Assigned task>
Find the line with "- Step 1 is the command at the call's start" in the entries below, then reproduce it and every line after it down to and including the line with "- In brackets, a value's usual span", exactly.

Dataset records>
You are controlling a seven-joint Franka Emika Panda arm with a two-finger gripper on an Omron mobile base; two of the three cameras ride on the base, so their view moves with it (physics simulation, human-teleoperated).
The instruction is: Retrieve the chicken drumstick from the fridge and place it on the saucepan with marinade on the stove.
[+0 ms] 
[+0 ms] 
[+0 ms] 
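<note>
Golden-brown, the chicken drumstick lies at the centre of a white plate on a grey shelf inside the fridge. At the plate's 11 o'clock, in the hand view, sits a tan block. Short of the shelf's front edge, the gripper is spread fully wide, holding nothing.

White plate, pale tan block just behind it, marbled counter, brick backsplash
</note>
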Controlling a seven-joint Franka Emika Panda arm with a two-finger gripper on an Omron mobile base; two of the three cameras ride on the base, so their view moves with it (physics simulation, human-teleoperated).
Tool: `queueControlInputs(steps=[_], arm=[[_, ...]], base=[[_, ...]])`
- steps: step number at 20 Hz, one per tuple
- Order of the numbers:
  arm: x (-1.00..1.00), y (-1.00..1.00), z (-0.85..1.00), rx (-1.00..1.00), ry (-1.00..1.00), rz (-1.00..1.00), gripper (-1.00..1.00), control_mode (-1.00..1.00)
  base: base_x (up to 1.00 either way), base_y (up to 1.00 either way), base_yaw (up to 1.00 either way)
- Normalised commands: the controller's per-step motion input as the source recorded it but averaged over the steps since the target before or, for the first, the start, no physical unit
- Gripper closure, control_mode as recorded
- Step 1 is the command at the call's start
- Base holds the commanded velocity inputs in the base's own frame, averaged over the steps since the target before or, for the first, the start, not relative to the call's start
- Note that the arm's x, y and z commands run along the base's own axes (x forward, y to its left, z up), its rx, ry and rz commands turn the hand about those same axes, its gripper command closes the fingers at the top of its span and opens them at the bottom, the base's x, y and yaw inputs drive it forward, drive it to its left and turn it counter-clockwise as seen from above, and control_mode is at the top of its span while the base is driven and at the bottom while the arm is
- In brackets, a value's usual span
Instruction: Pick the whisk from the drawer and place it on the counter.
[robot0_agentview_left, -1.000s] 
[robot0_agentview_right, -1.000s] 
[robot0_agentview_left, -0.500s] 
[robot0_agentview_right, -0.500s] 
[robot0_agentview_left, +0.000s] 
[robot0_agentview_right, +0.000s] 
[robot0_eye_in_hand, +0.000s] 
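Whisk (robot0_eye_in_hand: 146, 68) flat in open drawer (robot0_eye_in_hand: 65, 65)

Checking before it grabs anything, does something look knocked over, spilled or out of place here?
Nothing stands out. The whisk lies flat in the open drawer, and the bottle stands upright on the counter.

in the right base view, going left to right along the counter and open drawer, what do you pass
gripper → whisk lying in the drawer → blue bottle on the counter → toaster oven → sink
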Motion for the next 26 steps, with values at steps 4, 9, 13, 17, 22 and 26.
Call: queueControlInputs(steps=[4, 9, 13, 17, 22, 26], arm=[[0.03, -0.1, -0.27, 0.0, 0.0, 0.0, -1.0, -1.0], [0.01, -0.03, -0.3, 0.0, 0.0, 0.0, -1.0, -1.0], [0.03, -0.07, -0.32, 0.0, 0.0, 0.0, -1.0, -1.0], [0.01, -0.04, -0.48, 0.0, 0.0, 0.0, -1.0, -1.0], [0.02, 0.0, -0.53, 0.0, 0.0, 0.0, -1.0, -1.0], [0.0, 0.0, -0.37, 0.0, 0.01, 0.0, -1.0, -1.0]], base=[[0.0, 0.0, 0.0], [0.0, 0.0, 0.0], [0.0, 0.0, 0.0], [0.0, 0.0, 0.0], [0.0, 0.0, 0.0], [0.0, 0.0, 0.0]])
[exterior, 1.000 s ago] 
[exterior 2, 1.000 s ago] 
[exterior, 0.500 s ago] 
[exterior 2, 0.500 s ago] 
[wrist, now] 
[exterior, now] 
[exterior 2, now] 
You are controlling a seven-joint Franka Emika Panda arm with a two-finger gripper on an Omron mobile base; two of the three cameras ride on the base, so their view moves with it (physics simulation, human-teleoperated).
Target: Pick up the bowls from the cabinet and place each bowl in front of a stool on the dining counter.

Solution to the exercise>
- Step 1 is the command at the call's start
- Base holds the commanded velocity inputs in the base's own frame, averaged over the steps since the target before or, for the first, the start, not relative to the call's start
- Note that the arm's x, y and z commands run along the base's own axes (x forward, y to its left, z up), its rx, ry and rz commands turn the hand about those same axes, its gripper command closes the fingers at the top of its span and opens them at the bottom, the base's x, y and yaw inputs drive it forward, drive it to its left and turn it counter-clockwise as seen from above, and control_mode is at the top of its span while the base is driven and at the bottom while the arm is
- In brackets, a value's usual span

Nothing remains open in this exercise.